A study conducted by a UT professor and a UT alumnus found deaf children with autism tend to avoid using pronouns, mirroring similar habits observed in their hearing counterparts.
“The major result was finding that deaf children with autism tended to refer to themselves with a name sign rather than a sign pronoun,” said Aaron Shield, a Boston University psychology professor who received his Ph.D. in linguistics at UT.
UT linguistics professor Richard Meier and Boston University psychology professor Helen Tager-Flusberg a co-authored the study.
A name sign is unique to a deaf individual and is usually given by a deaf child’s parents, whereas pronoun signs require deaf individuals to point to themselves or other people with their index fingers, according to Shield.
Autistic children’s reluctance to use pronouns was previously believed to be a result of the arbitrary nature of pronouns in the English language, Shield said.
“We speculate that something bigger and more basic, perhaps the way that people with autism experience the self, could be at work here,” Shield said.
The fact that deaf children with autism also avoid pronouns challenges the previous perception, Shield said.

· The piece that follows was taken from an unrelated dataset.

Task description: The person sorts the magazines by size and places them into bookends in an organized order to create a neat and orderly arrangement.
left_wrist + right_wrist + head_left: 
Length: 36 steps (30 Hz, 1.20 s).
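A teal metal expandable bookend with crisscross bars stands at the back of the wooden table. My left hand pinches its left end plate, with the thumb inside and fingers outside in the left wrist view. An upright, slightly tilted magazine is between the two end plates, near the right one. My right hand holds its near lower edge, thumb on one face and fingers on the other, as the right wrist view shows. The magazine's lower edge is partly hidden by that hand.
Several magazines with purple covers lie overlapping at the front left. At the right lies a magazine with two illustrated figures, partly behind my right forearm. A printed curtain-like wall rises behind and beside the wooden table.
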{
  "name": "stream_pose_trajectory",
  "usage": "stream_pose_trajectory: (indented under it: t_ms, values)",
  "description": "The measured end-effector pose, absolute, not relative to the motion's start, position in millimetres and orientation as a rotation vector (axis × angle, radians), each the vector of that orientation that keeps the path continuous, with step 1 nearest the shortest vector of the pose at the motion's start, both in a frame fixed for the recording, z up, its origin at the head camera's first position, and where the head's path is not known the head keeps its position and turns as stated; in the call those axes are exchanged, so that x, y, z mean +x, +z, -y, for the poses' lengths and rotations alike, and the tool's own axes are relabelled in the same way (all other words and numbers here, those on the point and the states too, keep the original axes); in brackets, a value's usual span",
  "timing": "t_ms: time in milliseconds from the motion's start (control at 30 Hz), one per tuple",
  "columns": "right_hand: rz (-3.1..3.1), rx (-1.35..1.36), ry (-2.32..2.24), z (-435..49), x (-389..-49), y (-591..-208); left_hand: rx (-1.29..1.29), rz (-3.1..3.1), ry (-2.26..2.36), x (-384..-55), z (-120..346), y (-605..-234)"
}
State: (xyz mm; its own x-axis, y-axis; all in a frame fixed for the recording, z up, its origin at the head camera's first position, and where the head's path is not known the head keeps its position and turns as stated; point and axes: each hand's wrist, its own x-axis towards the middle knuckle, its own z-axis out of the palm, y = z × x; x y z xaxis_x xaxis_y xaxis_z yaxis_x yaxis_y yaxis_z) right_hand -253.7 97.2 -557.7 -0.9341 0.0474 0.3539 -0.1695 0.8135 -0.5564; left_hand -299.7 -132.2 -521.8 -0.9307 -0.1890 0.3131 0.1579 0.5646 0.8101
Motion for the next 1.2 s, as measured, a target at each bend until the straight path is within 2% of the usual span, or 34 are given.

“The study shows that linguistic arbitrariness, the lack of motivated relationship between a word’s form and its meaning, is not the cause of pronoun difficulties in the speech of children with autism,” Shield said.

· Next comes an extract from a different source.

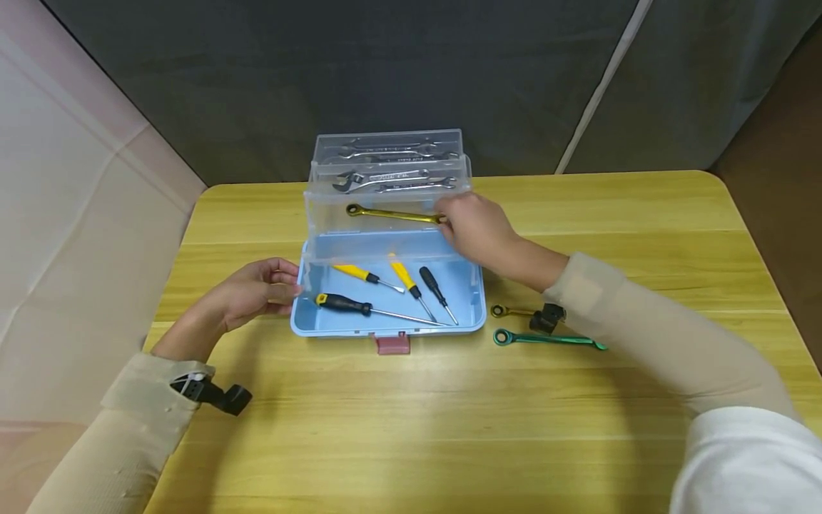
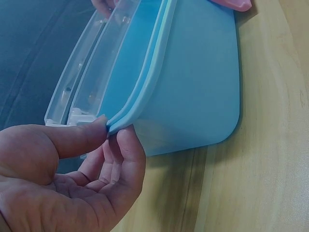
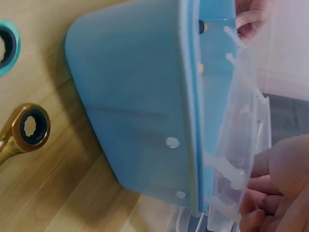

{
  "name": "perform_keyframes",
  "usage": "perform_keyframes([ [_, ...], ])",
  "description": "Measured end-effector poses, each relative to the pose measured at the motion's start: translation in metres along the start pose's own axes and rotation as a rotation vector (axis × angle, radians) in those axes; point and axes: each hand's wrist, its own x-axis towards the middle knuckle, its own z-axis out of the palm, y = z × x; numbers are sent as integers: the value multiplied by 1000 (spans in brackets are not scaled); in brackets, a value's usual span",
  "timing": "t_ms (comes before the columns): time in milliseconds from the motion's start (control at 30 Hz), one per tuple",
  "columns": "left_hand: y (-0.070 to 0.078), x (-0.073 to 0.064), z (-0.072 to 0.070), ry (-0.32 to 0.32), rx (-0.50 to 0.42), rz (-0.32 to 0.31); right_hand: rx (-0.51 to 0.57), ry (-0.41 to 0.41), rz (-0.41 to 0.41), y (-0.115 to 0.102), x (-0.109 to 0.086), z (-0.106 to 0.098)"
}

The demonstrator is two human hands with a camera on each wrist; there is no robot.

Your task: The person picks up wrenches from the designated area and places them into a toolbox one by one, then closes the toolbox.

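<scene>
My left hand (image 1: 257,289) pinches the left rim of the blue toolbox (image 2: 193,77), thumb on the edge and fingers beneath it in the left wrist view. My right hand (image 1: 478,228) grips one end of a gold ratcheting wrench (image 1: 394,214). That wrench lies level over the lowest clear tray (image 1: 324,243) of the opened box. In the right wrist view the right hand (image 3: 282,186) is beside the trays, and the wrench is hidden. Screwdrivers lie in the box's base, among them a large black-and-yellow screwdriver (image 1: 347,305) and a small black screwdriver (image 1: 432,283).
Silver wrenches rest in the upper trays, including an adjustable wrench (image 1: 359,181). Right of the box, a green ratcheting wrench (image 1: 539,338) and another gold wrench (image 1: 504,311) lie on the wooden table (image 1: 385,435). A pink latch (image 1: 392,345) hangs at the front.
</scene>
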Motion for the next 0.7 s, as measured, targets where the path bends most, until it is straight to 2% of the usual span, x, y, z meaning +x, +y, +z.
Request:
perform_keyframes([
  [200,-1,1,0,-3,-5,4,83,-12,-62,12,-15,-11],
  [433,-2,2,-1,-5,-7,3,95,51,-242,35,-43,-17],
  [700,-3,3,-1,-9,-10,-1,14,-36,-332,49,-74,-17],
])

The study’s authors had previously hypothesized that deaf children with autism would use pronouns at a more regular rate than hearing children with autism because of the nature of sign-language pronouns.

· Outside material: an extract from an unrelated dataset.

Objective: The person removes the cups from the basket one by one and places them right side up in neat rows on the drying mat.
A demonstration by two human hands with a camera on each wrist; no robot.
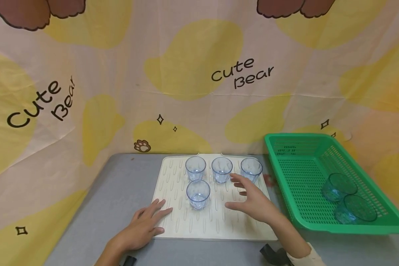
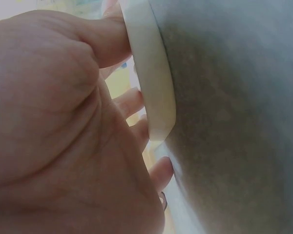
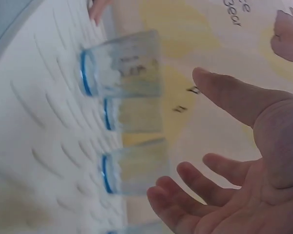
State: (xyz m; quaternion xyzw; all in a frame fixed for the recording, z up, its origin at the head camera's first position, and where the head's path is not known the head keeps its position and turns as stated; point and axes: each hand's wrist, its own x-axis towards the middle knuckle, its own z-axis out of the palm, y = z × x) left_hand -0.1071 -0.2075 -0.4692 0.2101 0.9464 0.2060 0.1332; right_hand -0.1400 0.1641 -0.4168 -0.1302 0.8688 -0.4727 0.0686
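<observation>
A white ridged mat (image 1: 176,221) lies on the table and carries several clear bluish glasses. Three stand along its back edge: a left glass (image 1: 195,169), a middle glass (image 1: 222,170) and a right glass (image 1: 251,168). One more glass (image 1: 198,195) stands in front of the left one. My left hand (image 1: 142,226) rests on the mat's left front corner, fingers spread. Over the mat's right side my right hand (image 1: 252,199) hovers with thumb and fingers apart, holding nothing. In the right wrist view its fingertips (image 3: 158,195) stand apart from the nearby glass (image 3: 136,168).
To the right sits a green plastic basket (image 1: 286,207) with two glasses (image 1: 355,210) lying in its front right part. Grey table surface (image 1: 119,192) shows left of the mat. A patterned cloth (image 1: 186,74) hangs behind the table.
</observation>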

“Sign-language pronouns make their referents quite clear because they point at them,” Shield said. “We hypothesized that this transparent form-meaning relationship could help deaf children with autism learn pronouns.”
The results of the study provide more knowledge about the linguistic capabilities of children with autism, according to Meier.
“The research has great significance for the deaf community and for educators of deaf children,” Meier said. “It helps us to better understand linguistic markers of autism in all children, deaf or hearing, signing or speaking.”
Business freshman Darrell Sung, who has volunteered to help children with autism, said he had noticed that many frequently declined to use pronouns.
“Whenever I was playing board games with [the children] for volunteering, they always referred to me by my name even when it was unnecessary,” Sung said. “I remember because they used to jokingly mispronounce my name.”